PGR: Tudo o Que Sua Empresa Precisa Saber Sobre o Programa de Gerenciamento de Riscos
- gil celidonio
- 19 de mar.
- 3 min de leitura

O PGR substituiu o PPRA e trouxe mudanças significativas na gestão de riscos ocupacionais. Entenda o que mudou e como adequar o seu negócio para evitar multas e proteger seus colaboradores.
O cenário da segurança e saúde do trabalho no Brasil passou por uma de suas maiores transformações recentes com a atualização da Norma Regulamentadora nº 01 (NR-01). O antigo e engessado PPRA (Programa de Prevenção de Riscos Ambientais) deu lugar a um sistema muito mais moderno e dinâmico: o PGR (Programa de Gerenciamento de Riscos).
Mas, na prática, o que isso significa para a rotina da sua empresa? Neste artigo, vamos desmistificar o PGR e mostrar os passos essenciais para manter o seu negócio em total conformidade legal.
O que é o PGR?
O Programa de Gerenciamento de Riscos não é apenas um documento para "ficar na gaveta". Ele é uma ferramenta administrativa contínua que tem como objetivo identificar, avaliar e propor medidas para controlar ou eliminar todos os riscos presentes no ambiente de trabalho.
Diferente de seus antecessores, o PGR exige uma ação proativa das empresas. Ele funciona com base no ciclo PDCA (Planejar, Fazer, Checar e Agir), garantindo que a segurança do trabalho seja uma pauta viva e em constante melhoria dentro da organização.

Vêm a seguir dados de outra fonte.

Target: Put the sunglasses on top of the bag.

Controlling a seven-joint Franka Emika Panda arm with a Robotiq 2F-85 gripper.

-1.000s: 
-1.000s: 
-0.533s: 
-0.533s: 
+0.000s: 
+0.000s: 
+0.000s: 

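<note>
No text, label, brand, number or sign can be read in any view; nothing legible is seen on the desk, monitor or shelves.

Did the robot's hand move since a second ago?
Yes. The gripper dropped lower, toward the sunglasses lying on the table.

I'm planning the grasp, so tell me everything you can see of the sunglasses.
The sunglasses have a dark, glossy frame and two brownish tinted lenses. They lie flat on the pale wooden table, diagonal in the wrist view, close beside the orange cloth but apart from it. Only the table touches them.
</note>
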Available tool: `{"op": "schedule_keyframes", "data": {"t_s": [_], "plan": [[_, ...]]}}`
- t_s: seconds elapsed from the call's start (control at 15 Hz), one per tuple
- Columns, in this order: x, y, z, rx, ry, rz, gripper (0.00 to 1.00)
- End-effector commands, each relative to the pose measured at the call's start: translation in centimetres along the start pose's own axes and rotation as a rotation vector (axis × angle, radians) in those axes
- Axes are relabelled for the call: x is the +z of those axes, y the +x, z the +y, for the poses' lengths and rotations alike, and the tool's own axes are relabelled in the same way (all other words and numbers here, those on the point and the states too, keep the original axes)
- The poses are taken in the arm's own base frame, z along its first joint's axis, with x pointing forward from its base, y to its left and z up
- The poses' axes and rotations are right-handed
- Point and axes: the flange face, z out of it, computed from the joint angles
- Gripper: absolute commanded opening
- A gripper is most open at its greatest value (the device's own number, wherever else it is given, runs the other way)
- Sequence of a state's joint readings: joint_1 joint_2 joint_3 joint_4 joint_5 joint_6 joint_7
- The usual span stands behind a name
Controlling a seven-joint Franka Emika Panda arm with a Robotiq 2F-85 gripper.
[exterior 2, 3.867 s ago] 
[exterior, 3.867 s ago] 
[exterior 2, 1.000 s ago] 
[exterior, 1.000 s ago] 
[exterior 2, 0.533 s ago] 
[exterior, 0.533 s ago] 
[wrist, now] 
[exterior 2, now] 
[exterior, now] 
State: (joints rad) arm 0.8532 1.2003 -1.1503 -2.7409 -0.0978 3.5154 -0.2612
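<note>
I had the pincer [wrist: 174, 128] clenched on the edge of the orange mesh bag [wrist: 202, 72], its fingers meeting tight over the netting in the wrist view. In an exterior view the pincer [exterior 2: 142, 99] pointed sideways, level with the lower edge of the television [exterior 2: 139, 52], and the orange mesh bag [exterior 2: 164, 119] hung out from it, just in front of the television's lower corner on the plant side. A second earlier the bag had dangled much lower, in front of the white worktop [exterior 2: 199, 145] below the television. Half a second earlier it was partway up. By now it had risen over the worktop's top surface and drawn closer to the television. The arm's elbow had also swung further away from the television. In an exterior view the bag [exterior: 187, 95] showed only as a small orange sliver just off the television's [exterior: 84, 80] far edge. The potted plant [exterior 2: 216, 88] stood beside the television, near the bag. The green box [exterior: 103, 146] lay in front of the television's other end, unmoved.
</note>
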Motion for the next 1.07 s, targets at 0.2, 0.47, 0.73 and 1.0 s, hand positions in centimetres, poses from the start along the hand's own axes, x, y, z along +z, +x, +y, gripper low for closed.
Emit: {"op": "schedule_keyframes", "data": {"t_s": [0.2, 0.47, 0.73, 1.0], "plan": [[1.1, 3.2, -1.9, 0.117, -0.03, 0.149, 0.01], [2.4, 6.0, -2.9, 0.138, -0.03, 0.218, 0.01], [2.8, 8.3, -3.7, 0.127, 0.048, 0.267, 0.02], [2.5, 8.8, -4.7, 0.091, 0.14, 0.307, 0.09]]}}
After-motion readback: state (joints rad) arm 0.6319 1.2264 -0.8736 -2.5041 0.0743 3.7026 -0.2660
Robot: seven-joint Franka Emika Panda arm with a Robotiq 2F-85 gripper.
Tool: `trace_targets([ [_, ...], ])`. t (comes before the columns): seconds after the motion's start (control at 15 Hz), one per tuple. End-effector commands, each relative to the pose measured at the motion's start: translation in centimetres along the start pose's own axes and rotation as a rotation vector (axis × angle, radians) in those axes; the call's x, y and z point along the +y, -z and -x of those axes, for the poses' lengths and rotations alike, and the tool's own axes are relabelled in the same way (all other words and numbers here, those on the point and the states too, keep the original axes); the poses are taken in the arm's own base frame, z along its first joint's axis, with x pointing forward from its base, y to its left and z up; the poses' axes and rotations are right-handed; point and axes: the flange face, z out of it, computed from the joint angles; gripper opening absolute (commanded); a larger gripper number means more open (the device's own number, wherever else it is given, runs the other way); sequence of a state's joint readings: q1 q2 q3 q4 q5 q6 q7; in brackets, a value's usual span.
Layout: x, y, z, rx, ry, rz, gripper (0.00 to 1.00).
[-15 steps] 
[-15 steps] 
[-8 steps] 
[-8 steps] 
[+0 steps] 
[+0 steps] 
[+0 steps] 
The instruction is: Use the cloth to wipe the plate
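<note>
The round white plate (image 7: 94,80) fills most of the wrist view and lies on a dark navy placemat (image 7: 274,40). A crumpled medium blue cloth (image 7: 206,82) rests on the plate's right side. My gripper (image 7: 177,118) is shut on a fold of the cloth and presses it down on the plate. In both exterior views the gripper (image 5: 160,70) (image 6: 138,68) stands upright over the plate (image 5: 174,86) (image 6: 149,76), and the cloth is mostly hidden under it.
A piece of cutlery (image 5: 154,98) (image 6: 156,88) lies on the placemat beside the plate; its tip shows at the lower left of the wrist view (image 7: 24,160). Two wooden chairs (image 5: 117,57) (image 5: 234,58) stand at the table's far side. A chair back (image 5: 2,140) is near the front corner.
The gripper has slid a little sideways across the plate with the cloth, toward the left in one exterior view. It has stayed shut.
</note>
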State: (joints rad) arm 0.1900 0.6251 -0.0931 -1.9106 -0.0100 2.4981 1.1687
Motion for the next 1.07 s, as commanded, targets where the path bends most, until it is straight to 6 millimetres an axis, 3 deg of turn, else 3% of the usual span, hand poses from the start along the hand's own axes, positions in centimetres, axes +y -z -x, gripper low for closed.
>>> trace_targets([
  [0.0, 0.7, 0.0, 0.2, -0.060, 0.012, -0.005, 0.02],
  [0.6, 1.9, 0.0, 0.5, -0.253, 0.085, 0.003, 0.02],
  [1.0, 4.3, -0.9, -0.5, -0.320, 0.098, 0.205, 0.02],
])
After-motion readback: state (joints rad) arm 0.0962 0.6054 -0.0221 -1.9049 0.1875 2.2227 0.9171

Adeus, PPRA! O que realmente mudou?
Se a sua empresa estava acostumada apenas com o PPRA, é fundamental entender as diferenças cruciais que o PGR trouxe:
Abrangência de Riscos: Enquanto o PPRA focava apenas em riscos físicos, químicos e biológicos, o PGR é completo. Ele engloba também os riscos ergonômicos e os riscos de acidentes (mecânicos).
Dinamismo: O PPRA costumava ser renovado anualmente. O PGR é um processo contínuo. Ele deve ser atualizado sempre que houver mudanças no ambiente de trabalho, novos processos, ou pelo menos a cada dois anos.
Integração: O PGR serve como base para outros documentos vitais, especialmente o PCMSO (Programa de Controle Médico de Saúde Ocupacional).
Os Dois Pilares do PGR
Para que o programa seja válido e eficaz, a NR-01 exige que ele contenha, no mínimo, dois documentos fundamentais:
Inventário de Riscos: Um mapeamento detalhado de todos os perigos presentes na empresa. Aqui, cada risco é classificado cruzando a probabilidade de ocorrer um dano com a severidade desse dano.
Plano de Ação: Com os riscos mapeados, a empresa deve documentar o que fará para neutralizá-los. O plano deve ter metas claras, cronograma e responsáveis.
Quais empresas são obrigadas a ter o PGR?
A regra geral é clara: toda organização que contrata empregados regidos pela CLT deve elaborar e implementar o PGR.
Existem exceções para Microempreendedores Individuais (MEI) e algumas Microempresas (ME) de baixo risco, mas isso depende de uma declaração formal de inexistência de riscos que só pode ser feita após uma avaliação técnica criteriosa.
A conexão direta com o eSocial e as Multas
Ignorar o PGR hoje é um risco financeiro enorme. As informações levantadas no Inventário de Riscos são exatamente os dados que alimentam os eventos de Segurança e Saúde do Trabalho (SST) no eSocial (evento S-2240).
Se a sua empresa não possui o PGR, ou possui um documento desatualizado, os envios para o Governo estarão incorretos, o que gera o bloqueio de certidões e multas pesadas aplicadas de forma automática pelo sistema.